Feds Enlist Local PDs to Scan Gun Show Attendees’ License Plates

According to the Wall Street Journal, “Federal agents have persuaded police officers to scan license plates to gather information about gun-show customers, government emails show, raising questions about how officials monitor constitutionally protected activity.”

The activity revealed in the emails suggests that the known incidents are limited to border control and occurred in California in 2010.

The WSJ continues:

Emails reviewed by The Wall Street Journal show agents with the Immigration and Customs Enforcement agency crafted a plan in 2010 to use license-plate readers—devices that record the plate numbers of all passing cars—at gun shows in Southern California, including one in Del Mar, not far from the Mexican border.Agents then compared that information to cars that crossed the border, hoping to find gun smugglers, according to the documents and interviews with law-enforcement officials with knowledge of the operation.The investigative tactic concerns privacy and guns-rights advocates, who call it an invasion of privacy. The law-enforcement officials say it is an important and legal tool for pursuing dangerous, hard-to-track illegal activity.There is no indication the gun-show surveillance led to any arrests or investigative leads, but the officials didn’t rule out that such surveillance may have happened elsewhere. The agency has no written policy on its use of license-plate readers and could engage in similar surveillance in the future, they said.

This is not the only federal agency, however, that has considered scanning the license plates of gun show attendees.

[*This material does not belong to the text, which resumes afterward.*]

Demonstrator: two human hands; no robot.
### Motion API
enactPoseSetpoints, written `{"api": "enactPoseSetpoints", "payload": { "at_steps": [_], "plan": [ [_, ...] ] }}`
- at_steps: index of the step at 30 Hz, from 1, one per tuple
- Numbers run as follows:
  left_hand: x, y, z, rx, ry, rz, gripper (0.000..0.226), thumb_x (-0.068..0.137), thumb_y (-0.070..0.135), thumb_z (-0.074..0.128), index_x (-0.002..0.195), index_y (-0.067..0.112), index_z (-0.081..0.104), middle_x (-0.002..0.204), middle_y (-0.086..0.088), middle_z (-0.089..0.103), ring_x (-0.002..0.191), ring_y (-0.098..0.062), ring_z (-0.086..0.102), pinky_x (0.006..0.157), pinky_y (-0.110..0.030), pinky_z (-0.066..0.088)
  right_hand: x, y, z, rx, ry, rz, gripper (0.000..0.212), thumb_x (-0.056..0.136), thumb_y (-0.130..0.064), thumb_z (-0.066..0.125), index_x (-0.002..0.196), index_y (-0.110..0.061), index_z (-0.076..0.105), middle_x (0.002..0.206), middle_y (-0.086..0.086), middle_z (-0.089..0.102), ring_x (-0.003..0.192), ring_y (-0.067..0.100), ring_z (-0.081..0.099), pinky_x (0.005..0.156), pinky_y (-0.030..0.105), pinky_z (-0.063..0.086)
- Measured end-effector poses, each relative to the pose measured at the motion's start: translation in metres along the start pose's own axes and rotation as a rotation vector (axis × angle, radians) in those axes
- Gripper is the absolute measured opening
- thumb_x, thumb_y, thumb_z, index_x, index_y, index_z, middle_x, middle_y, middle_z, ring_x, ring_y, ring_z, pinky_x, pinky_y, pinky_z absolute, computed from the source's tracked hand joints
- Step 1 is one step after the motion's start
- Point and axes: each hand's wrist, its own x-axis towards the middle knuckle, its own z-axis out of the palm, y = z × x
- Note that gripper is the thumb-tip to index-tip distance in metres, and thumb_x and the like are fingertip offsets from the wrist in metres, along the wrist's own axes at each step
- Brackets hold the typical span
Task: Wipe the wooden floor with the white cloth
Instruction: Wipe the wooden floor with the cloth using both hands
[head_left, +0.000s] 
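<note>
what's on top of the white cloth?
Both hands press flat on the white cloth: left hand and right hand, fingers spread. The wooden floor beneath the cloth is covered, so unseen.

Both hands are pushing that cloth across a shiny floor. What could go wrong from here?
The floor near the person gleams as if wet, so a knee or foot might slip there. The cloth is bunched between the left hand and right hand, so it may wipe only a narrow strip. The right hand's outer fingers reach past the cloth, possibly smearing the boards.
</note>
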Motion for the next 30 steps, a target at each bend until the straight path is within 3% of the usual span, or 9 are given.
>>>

The ACLU reported at the time:

The Drug Enforcement Administration and the Bureau of Alcohol, Tobacco, Firearms and Explosives collaborated on plans to monitor gun show attendees using automatic license plate readers, according to a newly disclosed DEA email obtained by the ACLU through the Freedom of Information Act.The April 2009 email states that “DEA Phoenix Division Office is working closely with ATF on attacking the guns going to [redacted] and the gun shows, to include programs/operation with LPRs at the gun shows.” The government redacted the rest of the email, but when we received this document we concluded that these agencies used license plate readers to collect information about law-abiding citizens attending gun shows. An automatic license plate reader cannot distinguish between people transporting illegal guns and those transporting legal guns, or no guns at all; it only documents the presence of any car driving to the event. Mere attendance at a gun show, it appeared, would have been enough to have one’s presence noted in a DEA database.Responding to inquiries about the document, the DEA said that the monitoring of gun shows was merely a proposal and was never implemented.

Additionally, the ATF was allegedly planning to work with the DEA to scan and record the license plates of gun show attendees.  This plan, however, was also reportedly scrapped.

According to Fox News, “Erich Pratt, executive director of Gun Owners of America, said his group also opposes such surveillance. “Information on law-abiding gun owners ends up getting recorded, stored, and registered, which is a violation of the 1986 Firearm Owners Protection Act and of the Second Amendment.”

Scanning gun show attendees’ license plates is a plan that federal agencies continue to revive and revise.